▼

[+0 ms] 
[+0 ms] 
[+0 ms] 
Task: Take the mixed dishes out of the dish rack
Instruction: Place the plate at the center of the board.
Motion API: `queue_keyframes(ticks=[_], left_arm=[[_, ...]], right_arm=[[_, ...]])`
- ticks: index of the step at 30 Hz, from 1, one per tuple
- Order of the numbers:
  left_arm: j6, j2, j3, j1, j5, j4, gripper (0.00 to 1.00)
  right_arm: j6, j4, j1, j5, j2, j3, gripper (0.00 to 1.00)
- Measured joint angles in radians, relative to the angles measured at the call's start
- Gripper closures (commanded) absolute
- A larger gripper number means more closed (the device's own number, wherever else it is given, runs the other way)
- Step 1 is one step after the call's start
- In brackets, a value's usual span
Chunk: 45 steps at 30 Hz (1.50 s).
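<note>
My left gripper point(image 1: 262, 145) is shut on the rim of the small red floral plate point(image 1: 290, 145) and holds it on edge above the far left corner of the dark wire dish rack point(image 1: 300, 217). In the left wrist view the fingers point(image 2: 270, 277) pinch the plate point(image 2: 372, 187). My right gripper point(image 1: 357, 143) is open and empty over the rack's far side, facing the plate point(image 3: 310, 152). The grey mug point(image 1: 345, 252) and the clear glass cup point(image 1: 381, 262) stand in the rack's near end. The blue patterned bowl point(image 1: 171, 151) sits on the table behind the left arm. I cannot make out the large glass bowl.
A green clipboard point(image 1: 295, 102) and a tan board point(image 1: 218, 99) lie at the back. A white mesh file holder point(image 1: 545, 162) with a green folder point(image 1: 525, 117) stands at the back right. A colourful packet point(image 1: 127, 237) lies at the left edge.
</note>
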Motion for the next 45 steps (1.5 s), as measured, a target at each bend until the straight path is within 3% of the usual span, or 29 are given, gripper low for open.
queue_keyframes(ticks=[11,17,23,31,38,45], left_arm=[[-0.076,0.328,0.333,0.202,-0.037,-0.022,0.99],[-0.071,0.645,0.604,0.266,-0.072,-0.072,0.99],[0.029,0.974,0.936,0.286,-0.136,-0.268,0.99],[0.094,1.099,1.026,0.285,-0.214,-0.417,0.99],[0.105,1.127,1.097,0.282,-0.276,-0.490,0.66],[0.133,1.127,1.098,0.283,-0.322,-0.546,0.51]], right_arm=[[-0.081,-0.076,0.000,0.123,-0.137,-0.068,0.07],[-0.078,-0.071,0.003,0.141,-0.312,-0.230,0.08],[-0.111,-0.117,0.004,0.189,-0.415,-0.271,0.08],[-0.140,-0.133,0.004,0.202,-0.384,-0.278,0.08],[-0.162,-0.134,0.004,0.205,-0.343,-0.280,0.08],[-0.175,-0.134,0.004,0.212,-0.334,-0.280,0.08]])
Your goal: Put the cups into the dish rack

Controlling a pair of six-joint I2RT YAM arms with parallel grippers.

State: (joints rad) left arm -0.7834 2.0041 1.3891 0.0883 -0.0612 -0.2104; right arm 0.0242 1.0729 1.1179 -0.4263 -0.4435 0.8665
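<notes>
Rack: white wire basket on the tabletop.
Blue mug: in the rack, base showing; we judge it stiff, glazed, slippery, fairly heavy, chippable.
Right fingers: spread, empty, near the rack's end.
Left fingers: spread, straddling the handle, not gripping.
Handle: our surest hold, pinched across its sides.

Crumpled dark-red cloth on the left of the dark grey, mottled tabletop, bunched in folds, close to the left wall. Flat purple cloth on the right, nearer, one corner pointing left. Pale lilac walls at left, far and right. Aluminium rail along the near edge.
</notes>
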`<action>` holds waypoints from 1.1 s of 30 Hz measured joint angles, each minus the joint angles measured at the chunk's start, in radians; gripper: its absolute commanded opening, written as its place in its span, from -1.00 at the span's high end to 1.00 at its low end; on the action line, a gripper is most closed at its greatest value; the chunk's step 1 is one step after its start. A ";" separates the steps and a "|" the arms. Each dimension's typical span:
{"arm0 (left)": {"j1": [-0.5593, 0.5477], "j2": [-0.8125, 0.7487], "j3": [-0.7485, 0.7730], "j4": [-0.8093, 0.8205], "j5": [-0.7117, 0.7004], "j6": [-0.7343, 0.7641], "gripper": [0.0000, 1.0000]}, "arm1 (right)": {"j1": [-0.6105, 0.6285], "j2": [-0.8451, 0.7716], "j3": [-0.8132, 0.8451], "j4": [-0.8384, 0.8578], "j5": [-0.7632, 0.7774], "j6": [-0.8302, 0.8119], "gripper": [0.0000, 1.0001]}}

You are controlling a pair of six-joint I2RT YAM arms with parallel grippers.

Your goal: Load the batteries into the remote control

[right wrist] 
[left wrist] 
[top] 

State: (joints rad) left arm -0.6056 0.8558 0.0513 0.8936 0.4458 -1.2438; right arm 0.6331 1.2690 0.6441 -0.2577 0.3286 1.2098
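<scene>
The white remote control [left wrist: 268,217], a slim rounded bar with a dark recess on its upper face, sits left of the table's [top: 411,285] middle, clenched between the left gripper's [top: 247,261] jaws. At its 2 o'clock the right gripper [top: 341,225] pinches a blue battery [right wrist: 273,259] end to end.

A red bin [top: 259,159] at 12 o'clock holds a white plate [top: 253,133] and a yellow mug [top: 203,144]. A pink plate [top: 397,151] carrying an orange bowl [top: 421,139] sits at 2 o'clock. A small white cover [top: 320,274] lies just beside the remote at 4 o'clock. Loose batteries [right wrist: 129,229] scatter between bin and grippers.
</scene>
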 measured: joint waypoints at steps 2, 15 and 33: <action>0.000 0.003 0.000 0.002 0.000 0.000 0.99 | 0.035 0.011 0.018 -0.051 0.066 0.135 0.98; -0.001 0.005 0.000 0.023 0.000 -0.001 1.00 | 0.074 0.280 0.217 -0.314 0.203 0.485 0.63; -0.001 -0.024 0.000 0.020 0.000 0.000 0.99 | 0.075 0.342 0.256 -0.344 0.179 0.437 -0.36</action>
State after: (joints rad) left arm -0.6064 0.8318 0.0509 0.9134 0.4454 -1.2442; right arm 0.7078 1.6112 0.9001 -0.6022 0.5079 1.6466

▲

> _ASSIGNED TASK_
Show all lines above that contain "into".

> _ANSWER BOX_
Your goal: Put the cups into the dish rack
Your goal: Load the batteries into the remote control

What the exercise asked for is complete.